- _Required action_: Count how many lines of the material hold "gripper". Respond with that number alone.

- _Dataset extract_:
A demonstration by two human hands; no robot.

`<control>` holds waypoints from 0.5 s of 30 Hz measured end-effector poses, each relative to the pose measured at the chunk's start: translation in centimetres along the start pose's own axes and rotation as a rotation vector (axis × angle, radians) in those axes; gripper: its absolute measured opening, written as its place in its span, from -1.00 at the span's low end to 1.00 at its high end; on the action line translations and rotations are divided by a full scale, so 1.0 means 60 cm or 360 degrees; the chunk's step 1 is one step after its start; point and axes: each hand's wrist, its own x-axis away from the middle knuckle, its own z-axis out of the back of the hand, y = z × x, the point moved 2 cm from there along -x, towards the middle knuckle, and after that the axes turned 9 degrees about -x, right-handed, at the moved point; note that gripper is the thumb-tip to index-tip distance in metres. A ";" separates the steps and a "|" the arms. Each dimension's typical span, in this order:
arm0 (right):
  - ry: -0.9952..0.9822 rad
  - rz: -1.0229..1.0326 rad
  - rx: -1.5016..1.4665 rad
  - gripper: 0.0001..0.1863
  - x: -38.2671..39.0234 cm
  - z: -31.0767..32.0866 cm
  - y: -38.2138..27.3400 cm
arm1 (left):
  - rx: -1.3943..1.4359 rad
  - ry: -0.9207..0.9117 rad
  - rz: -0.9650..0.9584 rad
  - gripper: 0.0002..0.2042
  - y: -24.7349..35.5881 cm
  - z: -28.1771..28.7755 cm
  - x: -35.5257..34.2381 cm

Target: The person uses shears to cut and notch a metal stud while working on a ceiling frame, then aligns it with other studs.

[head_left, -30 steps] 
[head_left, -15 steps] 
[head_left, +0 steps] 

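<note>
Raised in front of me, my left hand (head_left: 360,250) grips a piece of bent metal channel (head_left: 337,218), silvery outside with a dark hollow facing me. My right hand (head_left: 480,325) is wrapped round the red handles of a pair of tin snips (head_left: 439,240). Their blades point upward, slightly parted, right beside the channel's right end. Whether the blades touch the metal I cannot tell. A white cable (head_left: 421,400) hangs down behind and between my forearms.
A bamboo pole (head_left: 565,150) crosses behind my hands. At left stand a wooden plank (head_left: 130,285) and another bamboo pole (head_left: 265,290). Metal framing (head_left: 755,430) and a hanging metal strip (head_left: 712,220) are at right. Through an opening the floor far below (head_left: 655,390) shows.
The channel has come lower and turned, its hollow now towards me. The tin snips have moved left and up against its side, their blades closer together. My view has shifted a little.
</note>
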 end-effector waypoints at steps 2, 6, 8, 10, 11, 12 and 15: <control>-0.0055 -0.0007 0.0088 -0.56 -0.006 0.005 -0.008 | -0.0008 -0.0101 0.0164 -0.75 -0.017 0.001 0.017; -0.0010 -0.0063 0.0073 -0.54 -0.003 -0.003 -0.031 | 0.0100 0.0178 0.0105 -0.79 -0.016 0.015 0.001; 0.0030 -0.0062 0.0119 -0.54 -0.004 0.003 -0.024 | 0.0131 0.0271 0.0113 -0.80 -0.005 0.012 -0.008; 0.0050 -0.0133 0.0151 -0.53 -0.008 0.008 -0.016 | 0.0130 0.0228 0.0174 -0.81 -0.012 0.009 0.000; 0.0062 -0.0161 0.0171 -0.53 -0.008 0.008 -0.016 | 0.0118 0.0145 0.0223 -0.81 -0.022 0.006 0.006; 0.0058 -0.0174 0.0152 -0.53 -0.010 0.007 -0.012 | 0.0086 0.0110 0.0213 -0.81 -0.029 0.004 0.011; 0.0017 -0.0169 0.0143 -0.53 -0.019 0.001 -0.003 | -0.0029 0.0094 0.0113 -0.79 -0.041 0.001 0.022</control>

- _Written answer_: 3